Work to be completed —
Of all the lines in the entries below, give again exactly those starting at the line containing "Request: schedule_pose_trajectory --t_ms" and ending at the line containing "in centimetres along", both ends included, and no others.

Data items
* * * * *

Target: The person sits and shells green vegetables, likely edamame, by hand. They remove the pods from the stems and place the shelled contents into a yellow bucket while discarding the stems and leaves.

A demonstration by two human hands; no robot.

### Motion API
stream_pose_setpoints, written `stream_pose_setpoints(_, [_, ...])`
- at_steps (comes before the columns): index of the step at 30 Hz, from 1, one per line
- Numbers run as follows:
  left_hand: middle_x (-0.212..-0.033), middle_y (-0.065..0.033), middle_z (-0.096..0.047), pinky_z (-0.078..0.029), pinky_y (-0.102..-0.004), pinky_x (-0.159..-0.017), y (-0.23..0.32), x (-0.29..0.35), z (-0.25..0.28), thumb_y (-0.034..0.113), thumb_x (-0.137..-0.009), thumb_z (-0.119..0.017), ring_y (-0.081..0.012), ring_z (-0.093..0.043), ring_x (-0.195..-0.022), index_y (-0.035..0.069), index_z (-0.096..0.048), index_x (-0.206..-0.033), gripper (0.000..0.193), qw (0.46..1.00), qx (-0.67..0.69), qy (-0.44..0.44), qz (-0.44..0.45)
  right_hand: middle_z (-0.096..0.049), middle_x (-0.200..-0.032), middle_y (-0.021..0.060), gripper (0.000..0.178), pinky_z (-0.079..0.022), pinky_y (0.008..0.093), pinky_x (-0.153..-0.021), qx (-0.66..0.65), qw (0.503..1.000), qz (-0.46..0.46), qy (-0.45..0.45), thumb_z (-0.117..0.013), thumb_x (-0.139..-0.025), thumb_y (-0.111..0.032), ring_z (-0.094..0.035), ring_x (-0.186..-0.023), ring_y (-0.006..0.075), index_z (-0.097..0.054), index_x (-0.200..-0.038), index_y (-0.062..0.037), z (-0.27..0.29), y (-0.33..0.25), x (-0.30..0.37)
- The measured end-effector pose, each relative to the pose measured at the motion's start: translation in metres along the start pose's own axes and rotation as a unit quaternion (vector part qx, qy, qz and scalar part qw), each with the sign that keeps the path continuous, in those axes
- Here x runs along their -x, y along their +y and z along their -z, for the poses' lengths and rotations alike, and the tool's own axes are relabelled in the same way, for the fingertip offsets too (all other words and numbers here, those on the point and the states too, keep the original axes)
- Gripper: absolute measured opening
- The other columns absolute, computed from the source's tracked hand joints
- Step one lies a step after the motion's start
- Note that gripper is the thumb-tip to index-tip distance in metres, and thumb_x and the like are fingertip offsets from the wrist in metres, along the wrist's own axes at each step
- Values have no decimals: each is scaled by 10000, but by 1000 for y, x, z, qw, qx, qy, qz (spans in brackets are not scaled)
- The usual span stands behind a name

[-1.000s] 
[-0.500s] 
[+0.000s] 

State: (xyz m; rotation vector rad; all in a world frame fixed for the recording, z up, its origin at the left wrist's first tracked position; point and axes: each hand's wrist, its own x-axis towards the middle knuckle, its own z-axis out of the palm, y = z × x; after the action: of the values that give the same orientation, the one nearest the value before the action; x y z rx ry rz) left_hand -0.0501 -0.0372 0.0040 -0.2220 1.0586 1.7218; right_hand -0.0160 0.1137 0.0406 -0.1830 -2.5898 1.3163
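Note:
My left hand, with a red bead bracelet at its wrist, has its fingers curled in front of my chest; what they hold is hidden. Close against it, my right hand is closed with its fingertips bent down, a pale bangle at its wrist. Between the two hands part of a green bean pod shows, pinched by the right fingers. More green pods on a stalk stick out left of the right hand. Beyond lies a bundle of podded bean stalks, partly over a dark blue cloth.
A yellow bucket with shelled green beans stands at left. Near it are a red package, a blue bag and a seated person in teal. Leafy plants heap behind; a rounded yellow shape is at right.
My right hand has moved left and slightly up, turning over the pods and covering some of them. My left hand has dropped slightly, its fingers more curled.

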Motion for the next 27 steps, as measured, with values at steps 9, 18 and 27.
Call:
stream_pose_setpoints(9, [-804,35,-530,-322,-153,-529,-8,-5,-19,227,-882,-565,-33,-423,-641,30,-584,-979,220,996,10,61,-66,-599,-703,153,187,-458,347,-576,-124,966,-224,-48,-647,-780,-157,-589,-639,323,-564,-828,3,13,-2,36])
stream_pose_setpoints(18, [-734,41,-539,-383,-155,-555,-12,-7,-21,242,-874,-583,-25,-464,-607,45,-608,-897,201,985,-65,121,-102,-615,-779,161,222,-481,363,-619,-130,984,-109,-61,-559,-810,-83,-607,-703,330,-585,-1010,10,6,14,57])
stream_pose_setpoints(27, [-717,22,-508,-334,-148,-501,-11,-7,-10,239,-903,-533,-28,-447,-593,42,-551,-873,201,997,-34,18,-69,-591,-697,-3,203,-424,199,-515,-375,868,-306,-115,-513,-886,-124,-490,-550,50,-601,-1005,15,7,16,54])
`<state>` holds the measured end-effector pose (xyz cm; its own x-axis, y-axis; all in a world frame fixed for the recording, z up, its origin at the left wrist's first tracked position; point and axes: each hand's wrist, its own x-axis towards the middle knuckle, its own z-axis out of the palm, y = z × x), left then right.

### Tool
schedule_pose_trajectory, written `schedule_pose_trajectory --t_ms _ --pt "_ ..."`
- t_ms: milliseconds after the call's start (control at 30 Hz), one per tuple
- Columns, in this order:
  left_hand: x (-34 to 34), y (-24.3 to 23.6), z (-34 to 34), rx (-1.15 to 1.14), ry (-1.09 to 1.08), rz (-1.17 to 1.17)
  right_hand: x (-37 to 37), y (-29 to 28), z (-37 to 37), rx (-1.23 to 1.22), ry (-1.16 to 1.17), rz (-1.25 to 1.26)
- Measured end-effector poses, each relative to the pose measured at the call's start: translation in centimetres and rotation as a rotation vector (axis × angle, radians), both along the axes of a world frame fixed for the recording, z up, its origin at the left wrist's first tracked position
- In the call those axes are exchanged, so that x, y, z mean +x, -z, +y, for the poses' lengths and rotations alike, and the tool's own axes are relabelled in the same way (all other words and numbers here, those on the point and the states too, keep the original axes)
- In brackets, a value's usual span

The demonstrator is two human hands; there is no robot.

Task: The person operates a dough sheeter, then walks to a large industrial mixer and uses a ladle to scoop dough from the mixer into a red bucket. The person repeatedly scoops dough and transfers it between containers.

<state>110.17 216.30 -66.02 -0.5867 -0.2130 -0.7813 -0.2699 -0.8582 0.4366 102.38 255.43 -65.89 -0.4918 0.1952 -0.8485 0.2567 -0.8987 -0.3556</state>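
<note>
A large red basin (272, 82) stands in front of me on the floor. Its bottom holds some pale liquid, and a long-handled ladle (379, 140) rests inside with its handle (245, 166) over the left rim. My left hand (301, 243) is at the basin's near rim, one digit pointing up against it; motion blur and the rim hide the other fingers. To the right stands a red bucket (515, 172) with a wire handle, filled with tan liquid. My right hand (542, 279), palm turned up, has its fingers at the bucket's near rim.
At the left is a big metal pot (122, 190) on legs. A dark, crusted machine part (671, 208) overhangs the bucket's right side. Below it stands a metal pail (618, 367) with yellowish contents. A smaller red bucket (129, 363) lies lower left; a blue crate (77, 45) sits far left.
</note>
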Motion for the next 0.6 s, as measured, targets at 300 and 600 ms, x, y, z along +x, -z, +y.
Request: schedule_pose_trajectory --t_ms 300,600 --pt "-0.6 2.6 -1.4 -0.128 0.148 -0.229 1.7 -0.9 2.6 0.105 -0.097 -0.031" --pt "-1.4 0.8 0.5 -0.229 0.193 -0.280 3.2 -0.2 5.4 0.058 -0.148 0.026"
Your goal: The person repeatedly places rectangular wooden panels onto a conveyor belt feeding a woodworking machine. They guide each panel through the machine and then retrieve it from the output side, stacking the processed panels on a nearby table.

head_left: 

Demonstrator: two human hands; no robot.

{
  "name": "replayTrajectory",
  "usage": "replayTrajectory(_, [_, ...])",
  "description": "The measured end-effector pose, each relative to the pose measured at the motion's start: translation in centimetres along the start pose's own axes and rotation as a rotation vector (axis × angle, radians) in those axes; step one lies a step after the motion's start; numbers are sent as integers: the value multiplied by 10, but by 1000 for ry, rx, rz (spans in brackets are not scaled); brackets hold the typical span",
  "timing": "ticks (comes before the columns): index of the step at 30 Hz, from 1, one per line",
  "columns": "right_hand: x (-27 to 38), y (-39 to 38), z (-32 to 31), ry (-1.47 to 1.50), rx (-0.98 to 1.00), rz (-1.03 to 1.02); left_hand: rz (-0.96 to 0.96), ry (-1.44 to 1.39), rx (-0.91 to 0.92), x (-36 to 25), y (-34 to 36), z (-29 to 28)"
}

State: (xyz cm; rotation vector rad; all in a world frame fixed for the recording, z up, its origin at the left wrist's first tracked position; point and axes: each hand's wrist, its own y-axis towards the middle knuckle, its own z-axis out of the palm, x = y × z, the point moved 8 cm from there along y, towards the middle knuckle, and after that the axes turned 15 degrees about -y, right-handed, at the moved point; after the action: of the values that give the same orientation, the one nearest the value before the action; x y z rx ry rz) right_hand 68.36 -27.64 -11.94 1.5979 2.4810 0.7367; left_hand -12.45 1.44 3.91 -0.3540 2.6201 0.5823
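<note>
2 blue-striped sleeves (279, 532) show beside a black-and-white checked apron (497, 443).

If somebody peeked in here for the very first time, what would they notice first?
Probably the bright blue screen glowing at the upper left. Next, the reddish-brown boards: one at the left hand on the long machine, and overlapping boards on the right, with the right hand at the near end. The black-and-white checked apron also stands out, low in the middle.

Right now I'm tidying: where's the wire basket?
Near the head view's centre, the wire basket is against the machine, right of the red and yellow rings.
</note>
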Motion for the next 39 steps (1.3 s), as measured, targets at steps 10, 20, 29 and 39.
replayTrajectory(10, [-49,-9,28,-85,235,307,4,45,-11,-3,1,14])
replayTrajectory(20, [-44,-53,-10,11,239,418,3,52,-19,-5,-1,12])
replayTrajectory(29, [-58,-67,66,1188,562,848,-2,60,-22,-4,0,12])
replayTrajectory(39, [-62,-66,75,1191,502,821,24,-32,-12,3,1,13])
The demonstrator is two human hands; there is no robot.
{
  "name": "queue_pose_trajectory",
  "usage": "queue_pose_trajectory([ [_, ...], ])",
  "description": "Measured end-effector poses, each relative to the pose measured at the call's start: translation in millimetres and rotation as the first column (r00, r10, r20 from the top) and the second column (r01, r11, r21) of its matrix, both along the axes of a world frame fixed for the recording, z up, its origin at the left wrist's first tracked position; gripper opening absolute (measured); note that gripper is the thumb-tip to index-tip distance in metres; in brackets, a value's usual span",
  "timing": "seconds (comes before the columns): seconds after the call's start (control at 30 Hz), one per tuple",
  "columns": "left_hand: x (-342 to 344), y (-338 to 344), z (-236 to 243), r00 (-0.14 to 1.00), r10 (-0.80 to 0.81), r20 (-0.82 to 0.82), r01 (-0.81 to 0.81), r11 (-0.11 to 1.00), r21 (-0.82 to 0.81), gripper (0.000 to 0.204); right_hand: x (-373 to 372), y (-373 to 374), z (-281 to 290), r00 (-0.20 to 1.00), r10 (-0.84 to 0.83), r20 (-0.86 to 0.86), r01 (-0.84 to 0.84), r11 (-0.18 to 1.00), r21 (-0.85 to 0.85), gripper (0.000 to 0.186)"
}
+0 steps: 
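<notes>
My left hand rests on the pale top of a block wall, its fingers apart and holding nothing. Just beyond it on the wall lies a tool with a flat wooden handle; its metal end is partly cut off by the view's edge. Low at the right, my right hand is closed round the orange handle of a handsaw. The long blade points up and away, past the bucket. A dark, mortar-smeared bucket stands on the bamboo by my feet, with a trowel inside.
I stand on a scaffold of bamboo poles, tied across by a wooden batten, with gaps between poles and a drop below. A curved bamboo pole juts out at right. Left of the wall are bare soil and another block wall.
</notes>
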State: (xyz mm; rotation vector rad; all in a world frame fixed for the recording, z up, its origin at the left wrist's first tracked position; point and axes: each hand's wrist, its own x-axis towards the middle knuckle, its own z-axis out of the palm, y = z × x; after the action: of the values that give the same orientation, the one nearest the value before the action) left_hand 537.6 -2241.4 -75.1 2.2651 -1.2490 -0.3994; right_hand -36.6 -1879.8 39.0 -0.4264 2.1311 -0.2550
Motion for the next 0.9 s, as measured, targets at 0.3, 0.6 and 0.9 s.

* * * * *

Exercise response —
Request: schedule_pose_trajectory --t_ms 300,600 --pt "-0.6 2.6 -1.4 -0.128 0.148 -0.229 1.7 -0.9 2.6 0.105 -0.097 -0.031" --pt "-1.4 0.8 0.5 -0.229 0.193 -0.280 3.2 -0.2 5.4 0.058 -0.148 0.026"
Your goal: The person repeatedly places rectangular wooden panels onto a conveyor belt feeding a woodworking machine. They guide each panel through the machine and then retrieve it from the output side, stacking the processed panels on a nearby table.

head_left: 

Demonstrator: two human hands; no robot.

{
  "name": "replayTrajectory",
  "usage": "replayTrajectory(_, [_, ...])",
  "description": "The measured end-effector pose, each relative to the pose measured at the motion's start: translation in centimetres along the start pose's own axes and rotation as a rotation vector (axis × angle, radians) in those axes; step one lies a step after the motion's start; numbers are sent as integers: the value multiplied by 10, but by 1000 for ry, rx, rz (spans in brackets are not scaled); brackets hold the typical span",

The answer to this exercise is complete.